The aetiology of recurrent parotitis directs the management (18-20). Two of our patients have idiopathic recurrent parotitis, confirmed after comprehensive investigations, which is managed with conservative interventions including antibiotics, oral steroids and analgesia. However, the efficacy of these interventions is poor and most patients will require formal parotid gland excision for definitive management (18). One patient had recurrent parotitis secondary to a large intraglandular sialolith, which was not amenable to sialendoscopy (19). The last patient had recurrent parotitis secondary to radioiodine accumulation, following management for thyroid carcinoma. Papers have documented promising results for the use of sialendoscopy for idiopathic and radioiodine accumulated parotitis, however our patients opted for BTx after a discussion of the management options. There is potential for BTx to be used for a range of aetiologies of recurrent parotitis given its ability to reduce salivary output and therefore reduce the pooling of saliva.

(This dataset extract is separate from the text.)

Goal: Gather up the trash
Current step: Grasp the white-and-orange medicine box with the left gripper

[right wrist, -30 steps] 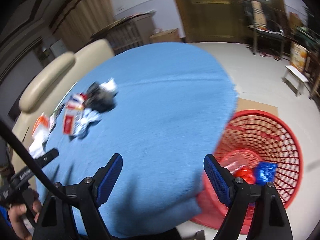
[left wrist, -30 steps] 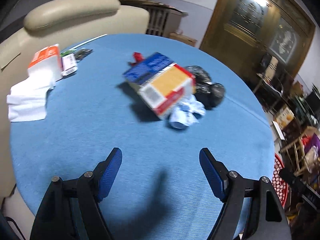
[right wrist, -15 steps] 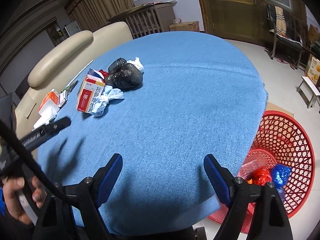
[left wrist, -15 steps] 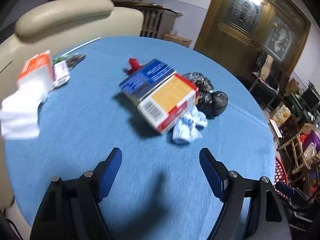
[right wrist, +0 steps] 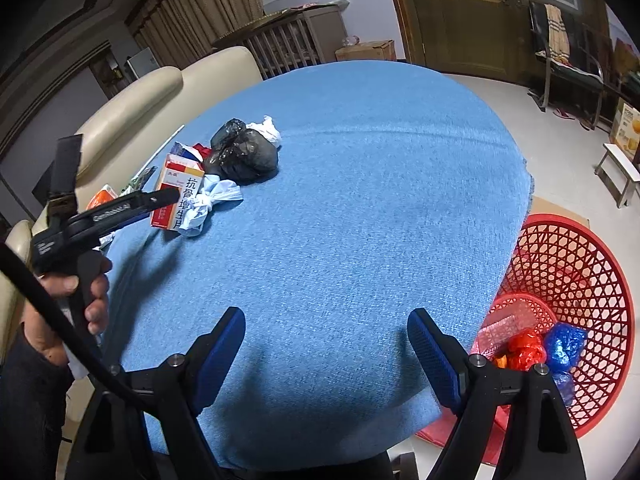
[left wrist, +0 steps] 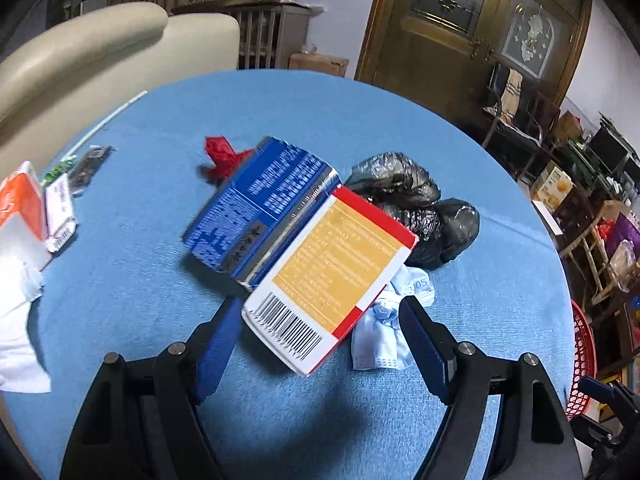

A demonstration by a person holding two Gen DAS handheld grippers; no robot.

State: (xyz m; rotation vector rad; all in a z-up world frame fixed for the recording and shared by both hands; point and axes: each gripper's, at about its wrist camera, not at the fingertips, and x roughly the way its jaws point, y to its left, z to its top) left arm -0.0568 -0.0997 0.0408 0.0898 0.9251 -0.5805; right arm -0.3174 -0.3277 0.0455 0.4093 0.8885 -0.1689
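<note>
A trash pile lies on the round blue table [left wrist: 360, 128]: a red, white and yellow box [left wrist: 332, 292], a blue box [left wrist: 260, 204], a black plastic bag [left wrist: 416, 208], a crumpled light-blue mask [left wrist: 384, 336] and a red scrap [left wrist: 220, 156]. My left gripper [left wrist: 320, 348] is open, its fingers either side of the near end of the red and yellow box. My right gripper [right wrist: 326, 350] is open and empty over the table's near edge. The pile also shows in the right wrist view [right wrist: 216, 184], with the left gripper [right wrist: 160, 200] at it.
A red mesh basket [right wrist: 576, 280] with red and blue wrappers stands on the floor right of the table. An orange and white packet [left wrist: 20, 208], a small white pack [left wrist: 60, 216] and white tissue [left wrist: 16, 320] lie at the table's left. A cream sofa [left wrist: 100, 52] is behind.
My left gripper has moved forward to the pile until its fingers flank the red and yellow box. My right gripper has swung from the basket toward the table.
</note>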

The use of BTx for recurrent parotitis is limited by its requirement for injections at three to six monthly intervals. However, the regular use of BTx is preferable over the ongoing requirement of antibiotics, given the increased risk of antibiotic resistance. Our patients also preferred the injections, given the simplicity of the injection process. We attempted to prolong the injection intervals, however when a patient reported an onset of symptoms we resumed injections at the previous interval times for that patient. One patient with recurrent parotitis required only one set of injections of BTx, with no further symptoms, an unusual occurrence that has been previously described in a case study (17).
Ultrasound guidance for injections is particularly useful when the parotid anatomy is distorted, such as post-parotidectomy and when there is substantial scarring or swelling following recurrent infections. Ultrasound may facilitate the spread of toxin through the whole gland and limit spread to surrounding structures (12). All treatments were performed in the clinic and were well tolerated. No significant side effects have been reported in the literature. In our series, two patients complained of mild transient dry eyes following injection of the toxin into the parotid, a previously unreported side effect in studies assessing BTx in parotid gland pathology. Despite a reduction in salivary flow from the injected parotid gland, no patients reported a dry mouth, suggesting that the basal flow from the parotid gland in conjunction with other salivary glands, including the contralateral parotid, provides adequate saliva to prevent xerostomia. While patients in our series with recurrent parotitis had conditions affecting unilateral parotid glands, there is potentially scope for bilateral injections of the parotid simultaneously given basal salivary flow may prevent xerostomia.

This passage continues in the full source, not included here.